Wallander - Official Poster - from IMDB.com

Wallander – Official Poster – from IMDB.com

Wallander (2008, 2010)

Stars: Kenneth Branagh, Sarah Smart and Richard McCabe
Series Writing credits: Richard Cottan (6 episodes, 2008-2010), Henning Mankell (6 episodes, 2008-2010), Peter Harness (3 episodes, 2012). Based on Henry Mankell’s novels.

I love my crime thriller TV shows more than most. There is something that compels me to watch them. From my adolescent times I loved CSI and for a while wanted to be a forensic scientist, then I discovered I hated chemistry and because that was a major component of being a forensic scientist I decided it wasn’t for me. The investigation and the intrigue that comes with crime shows is something I love because it is narrative driven. However when it comes to a show like Wallander there is something primarily different about it. The pace, the setting, the characters, the stories, and the audience it attracts is very different from your usual CSI, NCIS, and Law&Order audience members. It is much more character driven than other crime shows and it is for this reason that it has become a new favourite for me. That and Tom Hiddleston is in it. He is the reason I started watching it. I may be a little obsessed but don’t let that bias my opinion of the show because disappointedly he is only a minor character in the show and so it isn’t the reason I kept watching.

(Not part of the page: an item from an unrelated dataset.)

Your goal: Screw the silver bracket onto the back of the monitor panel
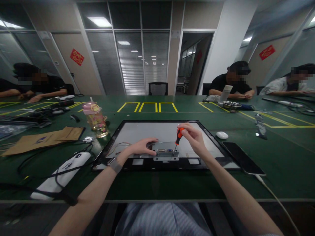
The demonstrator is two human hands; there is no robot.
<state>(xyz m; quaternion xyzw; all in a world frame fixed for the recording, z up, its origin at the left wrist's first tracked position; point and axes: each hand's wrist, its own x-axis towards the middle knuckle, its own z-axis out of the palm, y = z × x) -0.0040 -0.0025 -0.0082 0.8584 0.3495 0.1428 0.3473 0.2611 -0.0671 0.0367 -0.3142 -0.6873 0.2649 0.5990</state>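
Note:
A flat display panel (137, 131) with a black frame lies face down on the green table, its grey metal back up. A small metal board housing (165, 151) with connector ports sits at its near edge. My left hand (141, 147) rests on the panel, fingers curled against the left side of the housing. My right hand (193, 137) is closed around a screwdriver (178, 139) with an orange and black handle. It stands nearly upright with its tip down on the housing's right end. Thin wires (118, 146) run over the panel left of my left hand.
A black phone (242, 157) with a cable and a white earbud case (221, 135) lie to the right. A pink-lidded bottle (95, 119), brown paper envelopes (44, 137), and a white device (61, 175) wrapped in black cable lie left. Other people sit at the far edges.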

This show follows the man Wallander (Kenneth Branagh) as he is confronted with the harsh reality of murder and the emotional damage that being around crime can have on a detective. It shows a different aspect of a detective as he continues to investigate these murders, it shows the character’s moral dilemma and the weight that is placed on the detectives as they try and make sense of the irrationality of murder. Kenneth Branagh’s portrayal of Kurt Wallander is full of theatrical depth that you expect from a thespian of his caliber but the most interesting this about this casting is that his performance is almost entirely held in his expressions. Wallander is a man of few words, he is closed off, cold, and tormented by his vocation and Branagh is able to convey the complexity of this character in a single eye flicker or the way he holds his body as he approaches a crime scene. Wallander is a man that is confronted with the most horrific of human behaviours and struggles to deal with the trauma of these circumstances. Branagh grabs you and takes you with him as he explores the world of Wallander and pulls you in as he becomes more emotionally and mentally drained by these cases.

The pace of this show is one of the surprising things I found in watching it. It is slow and quiet. The atmosphere is dense and weighty and it feels all encompassing as you sit and watch these characters and stories unfold. It is definitely not a style that most people would enjoy and I would compare it to a popular fiction reader attempting to read literary fiction for the first time. It is heavy going and it does take a while to get into it. There are particular moments in each episode where if I hadn’t felt compelled to find Tom Hiddleston in the first episode that I may have switched off, but once you meet Kurt Wallander and get to know him a little bit more you can’t help but keep watching. The stories are particularly dark and complex but also truly intriguing. I have really fell in love with the characters in Wallander and the stories that connect them together. It shows the real pace of investigation and the humanity that lies behind both the criminal acts and the justice provided, as well the haunting of those detectives who are faced with the horrific. It is moving and beautiful at the same time and I have felt connected to these characters more than I usually do in tv shows. They feel real, they feel like they could be out there in the world, they feel true. It is a look at the darkness that underpins the evil in this world and the grief that is carried through the acts of violence that police have to deal with. This is a beautiful and tragic look at investigation of crime.